Plan to relocate cemeteries near KCI fought

? Descendants of people buried in five homestead cemeteries near Kansas City International Airport are fighting the city’s attempts to relocate the graves to make way for economic development.

Some of Platte County’s earliest settlers are believed to be buried in the cemeteries scattered throughout 7,000 acres of vacant city-owned property around the airport.

The city is scheduled to seek a court order in Platte County Circuit Court on Dec. 10 to start moving the graves in four of the cemeteries to a 5-acre site. The fifth cemetery was removed from the plan after a title search revealed that the city does not own the land where the family cemetery of William Hoy, a 19th-century pioneer, is located.

Aviation Director Mark VanLoh said the city would not attempt to relocate that cemetery until the area is ready for development.
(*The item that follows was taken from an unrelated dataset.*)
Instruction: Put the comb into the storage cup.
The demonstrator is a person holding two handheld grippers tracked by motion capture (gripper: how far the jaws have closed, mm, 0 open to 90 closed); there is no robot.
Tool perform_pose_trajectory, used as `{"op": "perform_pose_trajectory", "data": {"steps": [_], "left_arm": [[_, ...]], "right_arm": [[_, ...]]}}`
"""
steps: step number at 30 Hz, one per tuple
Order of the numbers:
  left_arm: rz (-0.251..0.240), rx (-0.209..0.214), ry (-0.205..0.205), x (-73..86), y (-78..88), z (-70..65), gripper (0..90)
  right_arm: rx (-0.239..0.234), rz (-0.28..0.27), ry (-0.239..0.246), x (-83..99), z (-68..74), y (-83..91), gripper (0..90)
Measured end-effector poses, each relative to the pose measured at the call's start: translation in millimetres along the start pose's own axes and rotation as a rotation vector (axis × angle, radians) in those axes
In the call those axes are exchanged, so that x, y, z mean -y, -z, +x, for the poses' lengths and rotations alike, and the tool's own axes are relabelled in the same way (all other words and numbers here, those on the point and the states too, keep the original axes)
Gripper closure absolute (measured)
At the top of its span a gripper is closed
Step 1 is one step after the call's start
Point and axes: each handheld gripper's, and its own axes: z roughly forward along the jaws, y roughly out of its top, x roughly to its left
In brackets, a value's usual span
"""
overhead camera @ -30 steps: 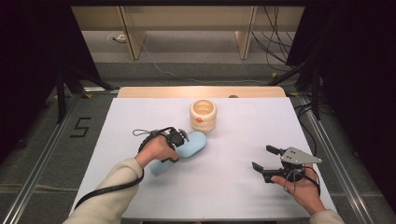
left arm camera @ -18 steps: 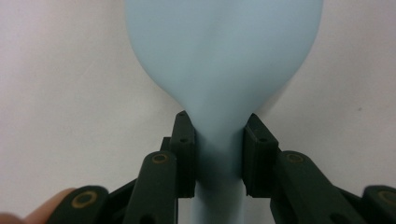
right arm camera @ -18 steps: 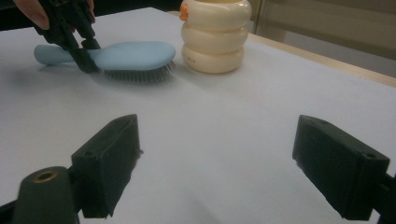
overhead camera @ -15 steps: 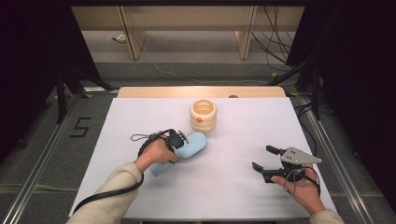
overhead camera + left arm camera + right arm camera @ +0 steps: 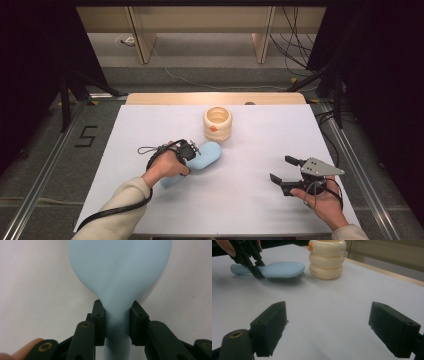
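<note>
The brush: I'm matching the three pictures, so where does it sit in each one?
High view: the brush lies left of centre, under the left gripper.
Left gripper view: its head fills the top, neck clamped between the jaws.
Right gripper view: upper left, bristles down.
Shared landmark: the cream jar beside the brush head.

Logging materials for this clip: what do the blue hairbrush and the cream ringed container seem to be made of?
Hairbrush: looks like smooth matte plastic, evenly pale blue with soft highlights; dark, fine bristles underneath, probably nylon. The left claw grips its neck. Cream container: likely glossy moulded plastic, judging by shiny reflections on its three stacked rings, with a small orange part near the top.
</note>
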Motion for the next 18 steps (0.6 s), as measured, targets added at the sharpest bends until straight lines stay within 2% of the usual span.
{"op": "perform_pose_trajectory", "data": {"steps": [5,9,18], "left_arm": [[-0.025,-0.008,0.009,3.2,2.7,0.2,69.8],[-0.051,-0.003,0.032,5.9,6.4,-0.2,69.8],[-0.151,-0.026,0.061,14.5,15.9,-6.3,69.8]], "right_arm": [[0.000,0.000,0.000,0.0,0.0,-0.1,16.0],[0.000,0.001,0.001,0.1,0.1,-0.3,15.9],[0.000,0.003,0.000,0.4,0.2,-0.7,15.9]]}}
One of the cemeteries the city wants to move is on a 300-acre site that contains family members of pioneer Waller L. Brightwell.
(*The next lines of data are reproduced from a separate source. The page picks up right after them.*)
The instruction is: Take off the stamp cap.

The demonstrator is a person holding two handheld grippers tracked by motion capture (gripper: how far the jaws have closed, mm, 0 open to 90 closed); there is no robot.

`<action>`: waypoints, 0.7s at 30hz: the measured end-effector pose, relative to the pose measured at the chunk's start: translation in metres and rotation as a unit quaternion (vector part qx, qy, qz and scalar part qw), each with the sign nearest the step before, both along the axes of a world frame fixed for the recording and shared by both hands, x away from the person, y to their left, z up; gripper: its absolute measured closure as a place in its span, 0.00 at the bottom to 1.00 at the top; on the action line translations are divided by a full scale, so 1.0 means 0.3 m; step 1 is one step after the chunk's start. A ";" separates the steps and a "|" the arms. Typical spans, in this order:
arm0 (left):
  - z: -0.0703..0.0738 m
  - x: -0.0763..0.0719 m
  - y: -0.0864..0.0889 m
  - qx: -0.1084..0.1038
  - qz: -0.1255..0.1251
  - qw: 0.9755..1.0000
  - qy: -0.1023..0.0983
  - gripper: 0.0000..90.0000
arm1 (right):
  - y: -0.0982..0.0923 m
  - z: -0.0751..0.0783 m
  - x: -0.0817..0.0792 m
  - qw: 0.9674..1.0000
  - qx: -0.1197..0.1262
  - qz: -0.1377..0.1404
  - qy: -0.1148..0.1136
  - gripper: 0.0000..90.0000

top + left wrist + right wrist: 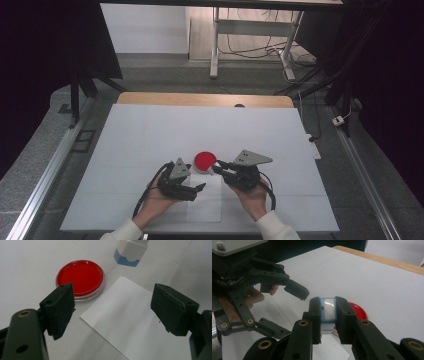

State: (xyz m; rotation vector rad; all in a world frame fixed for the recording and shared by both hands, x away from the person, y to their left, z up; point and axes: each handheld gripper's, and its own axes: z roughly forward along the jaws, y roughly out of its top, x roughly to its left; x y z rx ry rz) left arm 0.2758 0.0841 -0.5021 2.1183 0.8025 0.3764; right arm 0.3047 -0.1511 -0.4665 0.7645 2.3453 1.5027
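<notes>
A broad white cover [150, 135] lies over the table, whose pale wooden far edge [200, 99] shows beyond it. A small dark round thing [239, 105] sits at that edge. 2 silver metal rails [45, 180] run along the grey carpeted floor [165, 75], 1 on either side of the table. Behind the table stands a white metal frame [215, 45], with black cables [250, 50] tangled on the floor at its foot. A small white plug block [339, 120] lies to the right. Black stand legs [82, 85] rise at the left, before dark curtains [400, 75].

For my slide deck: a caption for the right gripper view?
Right gripper clamps a white-and-blue stamp above the red ink pad.
</notes>
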 end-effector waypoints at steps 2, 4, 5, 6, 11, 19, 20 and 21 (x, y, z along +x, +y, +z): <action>-0.001 0.001 -0.006 -0.001 -0.001 1.000 -0.001 0.23 | 0.001 -0.001 0.000 1.000 0.001 0.000 0.001 0.83; -0.001 0.002 -0.013 0.000 -0.002 1.000 -0.002 0.23 | 0.002 -0.003 0.000 1.000 0.003 -0.002 0.000 0.83; -0.001 0.003 -0.016 0.001 -0.004 1.000 -0.003 0.23 | 0.002 -0.003 0.000 1.000 0.003 -0.001 0.001 0.83; -0.001 0.004 -0.019 0.002 -0.004 1.000 -0.004 0.24 | 0.003 -0.003 0.000 1.000 0.004 -0.002 0.002 0.83; -0.002 0.006 -0.031 0.002 -0.004 1.000 -0.009 0.24 | 0.003 -0.006 0.001 1.000 0.007 -0.003 0.005 0.83; -0.001 0.006 -0.051 0.006 -0.007 1.000 -0.016 0.26 | 0.001 -0.008 0.003 1.000 0.013 -0.006 0.011 0.83; -0.001 0.007 -0.054 0.007 -0.007 1.000 -0.017 0.26 | 0.001 -0.008 0.003 1.000 0.013 -0.007 0.011 0.83; -0.002 0.007 -0.056 0.008 -0.007 1.000 -0.017 0.26 | 0.001 -0.008 0.002 1.000 0.013 -0.007 0.011 0.83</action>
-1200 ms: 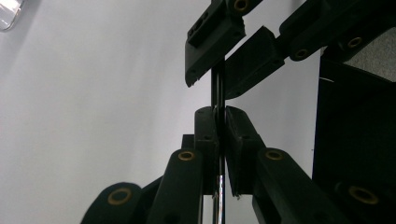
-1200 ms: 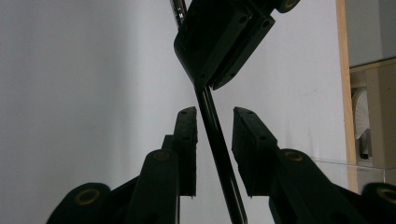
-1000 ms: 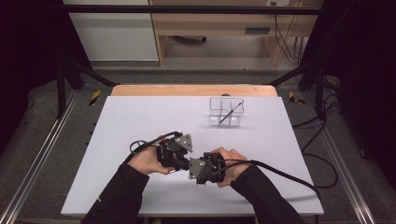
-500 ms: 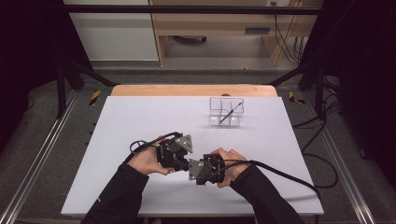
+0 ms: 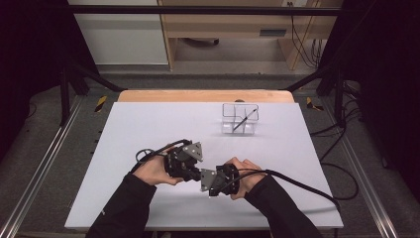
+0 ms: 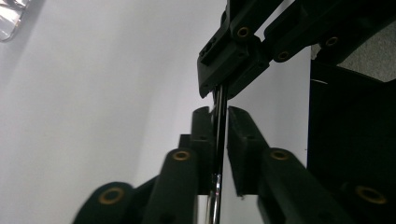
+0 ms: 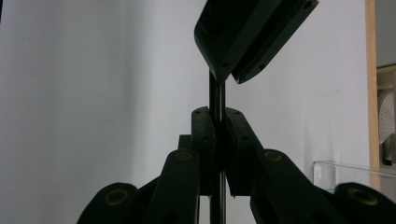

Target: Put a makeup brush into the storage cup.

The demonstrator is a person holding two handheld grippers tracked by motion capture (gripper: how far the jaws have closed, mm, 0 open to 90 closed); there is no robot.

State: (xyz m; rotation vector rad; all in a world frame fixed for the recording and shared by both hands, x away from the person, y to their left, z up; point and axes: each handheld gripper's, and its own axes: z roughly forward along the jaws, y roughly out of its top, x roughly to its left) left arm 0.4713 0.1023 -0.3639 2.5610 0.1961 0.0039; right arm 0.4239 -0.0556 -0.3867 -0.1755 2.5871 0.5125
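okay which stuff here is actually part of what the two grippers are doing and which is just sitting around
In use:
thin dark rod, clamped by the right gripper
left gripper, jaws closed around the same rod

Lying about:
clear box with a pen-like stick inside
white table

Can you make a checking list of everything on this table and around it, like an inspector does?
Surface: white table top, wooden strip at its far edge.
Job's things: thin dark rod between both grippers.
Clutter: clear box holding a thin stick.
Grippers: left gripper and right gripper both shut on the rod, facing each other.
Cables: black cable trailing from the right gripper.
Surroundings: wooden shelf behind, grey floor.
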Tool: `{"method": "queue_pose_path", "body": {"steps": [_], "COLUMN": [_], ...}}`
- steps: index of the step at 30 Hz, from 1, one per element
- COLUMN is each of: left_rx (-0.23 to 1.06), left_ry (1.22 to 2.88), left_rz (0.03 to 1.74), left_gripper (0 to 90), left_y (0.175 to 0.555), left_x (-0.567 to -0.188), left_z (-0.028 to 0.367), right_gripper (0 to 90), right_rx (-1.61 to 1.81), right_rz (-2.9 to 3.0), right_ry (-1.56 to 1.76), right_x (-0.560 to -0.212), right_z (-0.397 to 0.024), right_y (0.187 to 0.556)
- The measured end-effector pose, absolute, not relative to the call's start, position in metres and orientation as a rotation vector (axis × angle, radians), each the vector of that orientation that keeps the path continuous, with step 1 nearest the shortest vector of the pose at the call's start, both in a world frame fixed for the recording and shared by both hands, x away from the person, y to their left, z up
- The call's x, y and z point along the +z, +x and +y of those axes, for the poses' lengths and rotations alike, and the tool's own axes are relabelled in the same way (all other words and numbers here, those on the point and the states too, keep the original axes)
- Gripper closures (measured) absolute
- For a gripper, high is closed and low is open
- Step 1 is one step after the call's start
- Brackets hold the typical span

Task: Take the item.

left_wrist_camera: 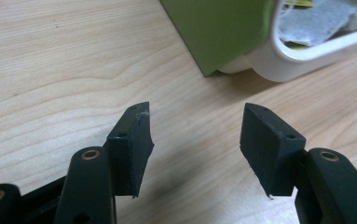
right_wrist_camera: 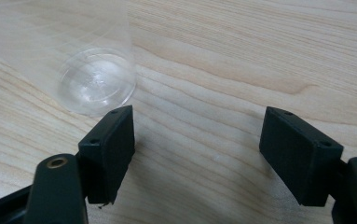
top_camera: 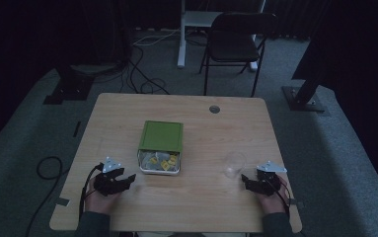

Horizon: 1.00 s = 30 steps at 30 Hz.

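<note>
A white tub point(top_camera: 159, 172) stands at the middle of the wooden table point(top_camera: 201, 207), its green lid point(top_camera: 162, 136) folded back behind it. Inside lie several small sachets point(top_camera: 163, 161), some with yellow tags. My left gripper point(top_camera: 127, 178) rests near the table's front left, open, with nothing between its jaws. In the left gripper view the left gripper point(left_wrist_camera: 197, 116) points at bare wood just short of the lid point(left_wrist_camera: 213, 32) and tub point(left_wrist_camera: 283, 65). A clear plastic cup point(top_camera: 235, 164) stands to the tub's right. My right gripper point(top_camera: 245, 180) is open just beside it; the cup point(right_wrist_camera: 92, 79) sits beyond the right gripper point(right_wrist_camera: 198, 119), off its left jaw.
A round cable hole point(top_camera: 214, 109) is set near the table's far edge. Behind the table stand a black folding chair point(top_camera: 236, 39) and a white desk leg point(top_camera: 181, 34). Cables point(top_camera: 142, 74) run over the grey carpet, and black stands flank the table.
</note>
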State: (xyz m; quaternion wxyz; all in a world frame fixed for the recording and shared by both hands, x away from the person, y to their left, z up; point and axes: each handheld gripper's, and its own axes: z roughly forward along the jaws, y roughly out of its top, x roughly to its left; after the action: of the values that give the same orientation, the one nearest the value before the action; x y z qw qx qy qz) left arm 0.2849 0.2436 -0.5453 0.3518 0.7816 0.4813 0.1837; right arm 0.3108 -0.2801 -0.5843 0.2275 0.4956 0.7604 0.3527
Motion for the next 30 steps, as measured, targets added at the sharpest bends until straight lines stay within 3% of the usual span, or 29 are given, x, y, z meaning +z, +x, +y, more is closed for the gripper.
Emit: {"method": "queue_pose_path", "body": {"steps": [17, 30], "left_rx": [0.488, 0.478], "left_ry": [1.999, 2.046], "left_rz": [1.127, 1.011], "left_gripper": [43.8, 47.2], "left_y": [0.269, 0.268], "left_x": [-0.518, -0.503], "left_z": [0.238, 0.212], "right_gripper": [26.0, 26.0], "right_rx": [0.972, 0.971], "right_rz": [2.095, 2.095], "right_ry": [1.365, 1.365], "right_x": [-0.584, -0.584], "right_z": [-0.28, -0.28], "right_y": [0.311, 0.311]}}
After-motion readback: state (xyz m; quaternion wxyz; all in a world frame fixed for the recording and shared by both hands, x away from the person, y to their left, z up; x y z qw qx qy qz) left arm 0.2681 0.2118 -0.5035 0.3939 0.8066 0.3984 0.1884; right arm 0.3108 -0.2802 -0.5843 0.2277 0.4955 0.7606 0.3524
A developer had wanted to start building a motor sports park this year on the land near North Brightwell Road, but the project is delayed because of the court case.

It was believed that an unmarked slave cemetery was located near the Brightwell cemetery. But city officials say a recent archaeological dig turned up no evidence of slave graves in that area.

Still, Olin Miller, a Platte County insurance agent whose ancestors are buried in one of the cemeteries, believes that any remains at the slave cemetery likely have decomposed. He said the site has rows of red rocks that were used as slave headstones.

“I still firmly believe that there is a cemetery there,” he said.

VanLoh said the dig should prove to the court that it’s time to start relocating the cemeteries – especially because a different archaeologist who was hired by the city for the relocation has tested the soil and also didn’t find evidence of graves.

He said the city has been planning to relocate the graves for several years and will handle them with respect when it does.

“People think we can just go in there carte blanche and build over those graves, and that is completely false,” VanLoh said. “There are federal laws that we must adhere to in preserving these graves.”